1. Field of the Invention
This invention relates to the visual tracking of objects in captured digital images, and segmentation of images, and the uses of such tracking, including (but not limited to) the control of camera(s) to track object(s) as the object(s) and/or the camera(s) move.
2. Background of the Invention
Tracking objects, or targets, in a series of captured 2-D images (e.g. an image from a digital video camera, or from a digitised image produced from an analogue video camera) is a known technical field in its own right. Furthermore, many other fields use the ability to track a moving image as a given achievable thing. For example in the area of face recognition from surveillance cameras, many people simply assume that the person's face can be tracked from frame to frame and the relevant image data input to a recognition algorithm. However, automatically tracking targets in an image that move from frame to frame is not so easy. One known problem is deciding from frame to frame which pixels in each image frame are part of the object/target, sometimes termed foreground, and which are the background—i.e. “not target”.
Some approaches establish a boundary that separates the target from the background in each frame.
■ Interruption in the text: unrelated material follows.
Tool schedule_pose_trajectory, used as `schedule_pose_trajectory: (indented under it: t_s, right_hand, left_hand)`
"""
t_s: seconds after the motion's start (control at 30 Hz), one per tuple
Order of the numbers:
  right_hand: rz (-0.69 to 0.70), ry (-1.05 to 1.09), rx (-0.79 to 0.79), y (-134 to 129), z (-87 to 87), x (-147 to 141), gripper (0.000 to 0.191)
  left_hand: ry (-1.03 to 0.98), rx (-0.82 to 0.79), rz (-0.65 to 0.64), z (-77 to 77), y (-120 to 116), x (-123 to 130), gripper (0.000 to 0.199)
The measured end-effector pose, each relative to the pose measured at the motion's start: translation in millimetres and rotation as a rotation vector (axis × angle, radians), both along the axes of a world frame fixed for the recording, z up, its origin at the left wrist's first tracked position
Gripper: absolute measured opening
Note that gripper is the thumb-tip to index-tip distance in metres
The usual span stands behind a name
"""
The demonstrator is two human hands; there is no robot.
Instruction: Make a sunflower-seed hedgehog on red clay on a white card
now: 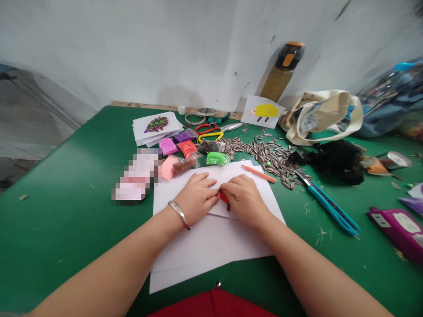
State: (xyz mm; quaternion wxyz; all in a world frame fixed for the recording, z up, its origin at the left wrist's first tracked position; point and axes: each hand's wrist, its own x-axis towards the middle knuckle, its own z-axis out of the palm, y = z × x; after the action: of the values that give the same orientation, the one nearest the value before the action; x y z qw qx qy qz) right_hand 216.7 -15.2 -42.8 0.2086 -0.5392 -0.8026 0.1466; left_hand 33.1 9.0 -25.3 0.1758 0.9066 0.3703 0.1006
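Observation:
White paper sheets (194, 246) lie stacked on the green table (79, 176). On the top sheet is a small red shape (224, 197) with a dark brown strip at its lower edge, partly covered by my fingers. My right hand (246, 198) bends over it, thumb and forefinger pressed together at its upper left; what they pinch is too small to make out. My left hand (197, 197), a silver bangle on its wrist, rests on the paper with its fingers spread, fingertips close beside the right ones. An orange pen (258, 173) lies at the sheets' upper right edge.
Behind the paper are clay packets (216, 159), scissors (231, 127) and sunflower seeds (272, 154). A blue cutter (330, 207) and a magenta case (398, 231) lie right. Cards (157, 127) sit at back left; a bottle (280, 72) and cloth bag (322, 114) at back right.

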Motion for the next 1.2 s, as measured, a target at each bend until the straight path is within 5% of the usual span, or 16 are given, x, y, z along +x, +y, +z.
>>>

Some then use that boundary to define a shape and track the centre of the shape.
However, objects/targets can change orientation with respect to the camera acquiring the images and/or the camera can move relative to the target. The target can get closer or further away, and it can change pose, or orientation, relative to the camera. So the target can look quite different as judged by its boundary in a captured image from time to time. It is therefore not desirable to have a fixed, single, predicted shape for the target boundary shape. Some people have tried using models that have boundaries that evolve over time, from one captured frame to a different captured frame, to enable the target to be recognised as such and tracked
Fast and reliable visual tracking is a prerequisite for a vast number of applications in computer vision. Though it has been the subject of intense effort over the last two decades, it remains a difficult problem for a number of reasons. In particular, when tracking previously unseen objects, many of the constraints that give reliability to other tracking systems—such as strong prior information about shape, appearance or motion—are unavailable. One technique that has shown considerable promise for its ability to perform tracking and segmentation within a unified framework is the use of an implicit contour, or level-set to represent the boundary of the target. As well as handling topological changes seamlessly, tracking using level-sets can be couched in a fairly standard probabilistic formulation, and hence can leverage the power of Bayesian methods.
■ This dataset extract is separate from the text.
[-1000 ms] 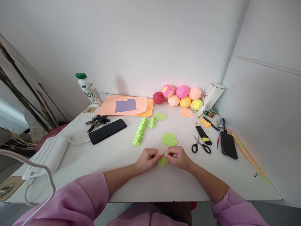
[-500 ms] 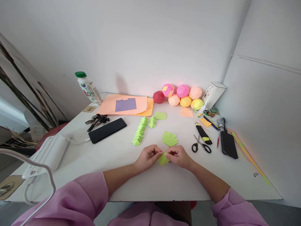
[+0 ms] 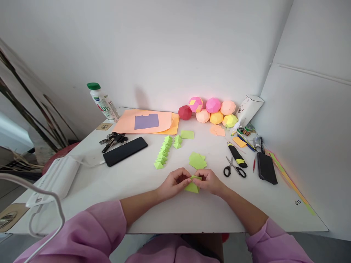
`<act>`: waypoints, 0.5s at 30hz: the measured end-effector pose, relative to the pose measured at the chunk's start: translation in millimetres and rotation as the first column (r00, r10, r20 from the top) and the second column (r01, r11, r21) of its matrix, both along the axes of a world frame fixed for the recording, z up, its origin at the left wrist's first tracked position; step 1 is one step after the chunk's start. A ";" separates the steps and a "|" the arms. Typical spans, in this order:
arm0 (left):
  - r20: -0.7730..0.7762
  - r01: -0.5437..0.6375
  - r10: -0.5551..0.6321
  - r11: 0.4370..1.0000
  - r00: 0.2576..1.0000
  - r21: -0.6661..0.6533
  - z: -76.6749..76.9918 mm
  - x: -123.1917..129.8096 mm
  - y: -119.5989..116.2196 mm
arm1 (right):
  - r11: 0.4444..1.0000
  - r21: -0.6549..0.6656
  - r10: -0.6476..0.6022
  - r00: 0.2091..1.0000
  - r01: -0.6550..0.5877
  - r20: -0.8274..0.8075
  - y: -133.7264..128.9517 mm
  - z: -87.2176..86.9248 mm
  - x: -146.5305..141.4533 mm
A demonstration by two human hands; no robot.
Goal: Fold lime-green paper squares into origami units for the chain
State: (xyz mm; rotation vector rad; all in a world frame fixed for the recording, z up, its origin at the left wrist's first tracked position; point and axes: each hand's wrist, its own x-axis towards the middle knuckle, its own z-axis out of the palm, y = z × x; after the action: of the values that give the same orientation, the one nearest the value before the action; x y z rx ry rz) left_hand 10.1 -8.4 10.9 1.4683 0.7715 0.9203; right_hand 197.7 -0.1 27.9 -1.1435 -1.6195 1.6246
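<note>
Between my hands, near the front of the white table, is a partly folded piece of lime-green paper (image 3: 193, 187). My left hand (image 3: 175, 183) pinches its upper left side with thumb and fingers. On the other side, my right hand (image 3: 208, 181) grips the paper's upper right, with the thumb in front. The fingers cover part of its top edge. Just beyond my hands lies a small pile of flat green paper pieces (image 3: 197, 160). Farther left stand a long row of folded green paper units (image 3: 163, 151) and a shorter row (image 3: 177, 141), with a green sheet (image 3: 187, 134) behind.
Scissors (image 3: 232, 167) and a cutter knife (image 3: 237, 155) lie to the right, near a black phone (image 3: 267, 168). Several faceted paper balls (image 3: 213, 105) sit against the wall. Leftward are a long black device (image 3: 125, 151), keys (image 3: 113, 140), orange sheets (image 3: 126, 122) and a bottle (image 3: 104, 104).
The green paper has turned in my fingers, and its top edge now shows folded over toward the right. Both hands have shifted only slightly and still hold it.
</note>
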 end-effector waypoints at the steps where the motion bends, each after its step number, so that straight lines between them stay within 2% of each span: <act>1: 0.031 0.000 0.002 0.999 1.000 -0.034 -1.6 0.5 0.6 | 1.000 -0.002 0.006 1.000 -0.006 0.004 0.1 -0.2 -0.2; 4: 0.117 -0.070 0.083 0.991 0.990 -0.111 -5.5 1.4 3.3 | 1.000 -0.025 0.015 0.999 -0.016 -0.034 0.7 1.7 -1.1; 7: 0.173 -0.133 0.175 0.965 0.969 -0.227 -3.9 0.8 5.8 | 1.000 0.007 -0.002 0.997 0.002 -0.073 2.2 3.1 -1.0; 11: 0.176 -0.056 0.112 0.954 0.978 -0.295 2.4 -0.4 6.1 | 0.995 0.066 -0.067 0.990 0.075 -0.124 4.4 -0.2 0.5; 15: 0.239 -0.025 0.096 0.960 0.966 -0.280 0.7 0.8 5.7 | 0.997 0.065 -0.025 0.993 0.033 -0.117 3.4 -0.6 -0.6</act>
State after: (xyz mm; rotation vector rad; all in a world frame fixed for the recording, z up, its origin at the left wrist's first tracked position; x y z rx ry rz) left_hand 11.0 -2.7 11.6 1.0661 0.7271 0.9807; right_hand 197.1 3.3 27.4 -1.0149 -1.5635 1.5762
One technical difficulty is finding in an image where the object is located. A second technical difficulty is dealing in changes in the apparent shape of an object caused by changes in the relative position and orientation of the object and the image-acquiring camera.
Solutions in the past include that discussed in U.S. Pat. No. 6,394,557 (Leroi) and U.S. Pat. No. 6,590,999 (Comaniciu). Also known is reference [4] (see list of references). The reader of this patent is hereby instructed to read those three documents. We feel this will assist in understanding the present invention. None of these three documents are quite what we think is needed.